『グレイクリスマス』

1945年、日本は連合国に無条件降伏し、その年の12月のクリスマス。

伯爵の五條家は、その大邸宅を占領軍に接収されていた。

五條伯爵(千葉則茂)の後妻華子(中地美佐子)と先妻との間の娘慶子(吉田陽子)は、生来の脳天気で浮世離れしている五條紀明の無能ぶりとは逆に、自宅に将校クラブを開き生き生きとして生きはじめている。そして、華子は、占領軍の日系将校のジョージ・イトウ(塩田泰久)と恋に落ち、彼が説く「民主主義」に心がときめいている。

これは、GHQの将校と島尾侯爵夫人との有名なスキャンダルを基にしたもので、この事件は昭和電工事件にまでなる。

作の斎藤憐は、『上海バンスキング』で有名だが、彼の作品は戦後、東京宝塚劇場を占領軍の娯楽施設にした『アーニー・パイル』も非常に面白いミュージカルで、常に歴史、特に戦争に係わる作品が多い。

斎藤の劇作は非常に巧みで、伯爵家の使用人や出入りする者なども入れて、戦後の社会の模様を描く。

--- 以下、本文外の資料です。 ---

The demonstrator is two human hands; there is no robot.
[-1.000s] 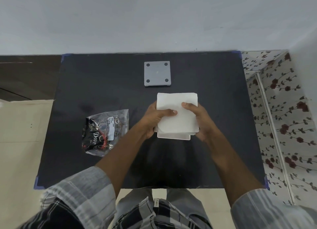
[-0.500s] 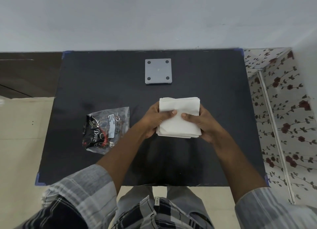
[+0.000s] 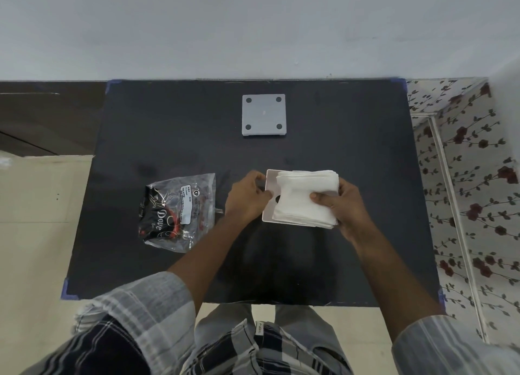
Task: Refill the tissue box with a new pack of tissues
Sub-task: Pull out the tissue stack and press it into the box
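Observation:
A white square tissue box (image 3: 269, 190) lies open side up on the black table, with a dark opening visible inside it. My left hand (image 3: 247, 196) grips its left wall. My right hand (image 3: 342, 206) holds a stack of white tissues (image 3: 305, 197) from the right, thumb on top. The stack rests over the box, shifted to the right, and its right edge hangs past the box. The grey square box base (image 3: 264, 114) with round pads at its corners lies apart at the back of the table.
A crumpled clear and black plastic tissue wrapper (image 3: 177, 210) lies left of my hands. The black table (image 3: 168, 127) has blue tape at its corners. A wall runs along the far edge. A floral cloth (image 3: 464, 177) lies to the right.
The tissue stack shifted right, uncovering the left part of the box. My left hand moved from the stack to the box's left wall.

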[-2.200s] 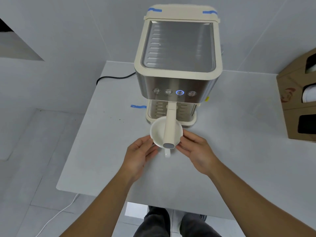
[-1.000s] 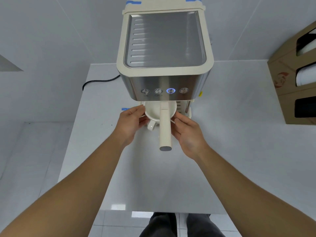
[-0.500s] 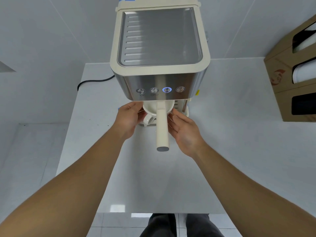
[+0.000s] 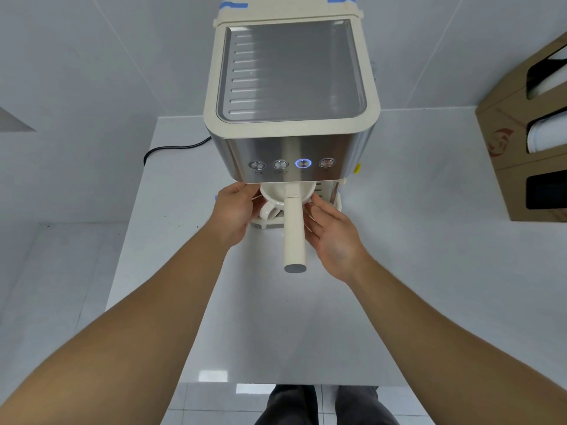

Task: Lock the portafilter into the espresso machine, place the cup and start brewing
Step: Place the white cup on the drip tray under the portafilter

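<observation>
A cream and steel espresso machine (image 4: 291, 87) stands on the white table (image 4: 399, 271), one front button (image 4: 303, 163) lit blue. The portafilter sits in the group head, its cream handle (image 4: 294, 231) pointing straight at me. Under it, on the drip tray (image 4: 267, 223), rests a white cup (image 4: 273, 199), its handle toward me and to the left. My left hand (image 4: 236, 210) holds the cup's left side. My right hand (image 4: 331, 231) is at its right side with fingers spread, fingertips near the rim; contact there is hard to see.
A brown cardboard box (image 4: 521, 142) with cut-out openings stands at the right of the table. A black power cord (image 4: 171, 148) runs off the table behind the machine on the left. The table's front edge is close to my legs.
Both hands carried the cup from the table in front of the machine onto the drip tray under the portafilter. In the last half second the hands barely moved.
</observation>
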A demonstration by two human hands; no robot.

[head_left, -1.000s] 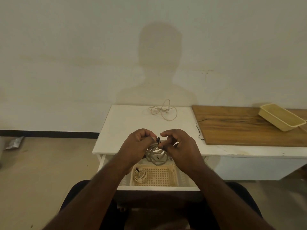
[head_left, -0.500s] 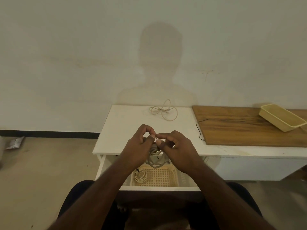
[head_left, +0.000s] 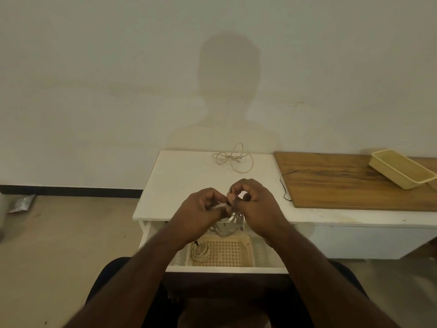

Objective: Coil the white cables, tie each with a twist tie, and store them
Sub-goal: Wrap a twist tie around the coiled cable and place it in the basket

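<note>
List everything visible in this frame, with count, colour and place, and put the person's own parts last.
coiled cable in hands: 1, white, hanging over the open drawer
twist tie: 1, dark, pinched at the top of that coil
tied coil: 1, white, left end of the basket
basket: 1, beige, inside the drawer
drawer: 1, white, pulled open
loose cable: 1, white, far side of the table
table: 1, white
board: 1, brown wood, right
thin wire: 1, black, board's left edge
tray: 1, yellow, on the board
packet: 1, silvery, floor left
left hand: holds the coil
right hand: pinches the tie
</note>
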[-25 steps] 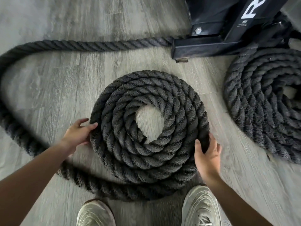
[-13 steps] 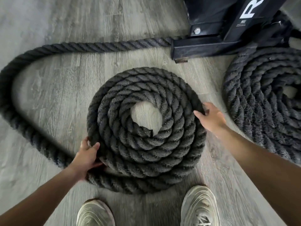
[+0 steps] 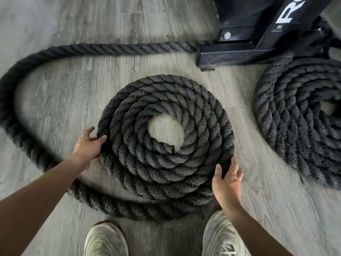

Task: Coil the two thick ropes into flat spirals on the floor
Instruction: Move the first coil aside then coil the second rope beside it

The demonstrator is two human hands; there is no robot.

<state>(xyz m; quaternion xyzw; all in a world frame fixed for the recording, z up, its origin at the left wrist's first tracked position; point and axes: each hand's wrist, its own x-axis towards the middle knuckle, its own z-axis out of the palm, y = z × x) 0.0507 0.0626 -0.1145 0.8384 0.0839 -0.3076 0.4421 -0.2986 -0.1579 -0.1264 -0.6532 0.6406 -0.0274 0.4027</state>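
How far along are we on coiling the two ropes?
Done, it seems: the right-hand coil lies as a flat spiral by the black frame, though the picture edge cuts it off. In hand: the centre coil has several turns, with the left hand and right hand at its outer edge. Left: the loose rope looping from the frame needs winding on.

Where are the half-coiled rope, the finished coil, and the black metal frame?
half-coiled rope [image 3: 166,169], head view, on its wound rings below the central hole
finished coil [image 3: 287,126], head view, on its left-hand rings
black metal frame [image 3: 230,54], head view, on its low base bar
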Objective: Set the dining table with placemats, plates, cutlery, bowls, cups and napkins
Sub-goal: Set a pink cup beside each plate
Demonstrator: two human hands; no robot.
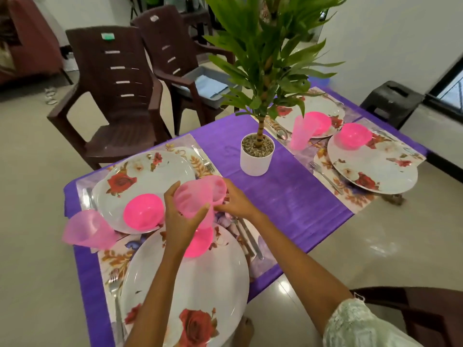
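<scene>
head view: left hand (181, 216) curls round a pink cup (198, 200) tilted sideways, mouth toward the plant (263, 58), above the near plate (185, 284); right hand (236, 202) pinches beneath it, fingertips hidden.

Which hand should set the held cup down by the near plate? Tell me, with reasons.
Left, probably. The left hand already wraps the pink cup, just above the near plate; the right hand only touches its far side with its fingertips.
</scene>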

同様の劇は、映画では原節子出演、吉村公三郎監督の『安城家の舞踏会』などがあるが、演劇ではそう多くないと思うが、上手く構成されている。

時代は動き、初期GHQの日本の民主化から、朝鮮戦争の勃発で、日本はアジアの反共の砦となり、進歩派だったイトウも本国に帰還することになる。彼は言う、故郷のシアトルで、雪の降らないクリスマスを「グレイクリスマス」と呼ぶことを告げ華子のもとを去る。

また、慶子は、出入りしていたブローカーの権藤(岡本健一)を恋していたが、朝鮮人の彼は戦争に参加すると言い慶子と別れた直後警察に射殺されてしまう。

本の短い瞬間だけ、日本の真の民主化の希望があったわけだが、それはすぐに消えてしまう。

まるで、クリスマスの夜に降り、すぐに消えてしまう雪のように。演出丹野郁実。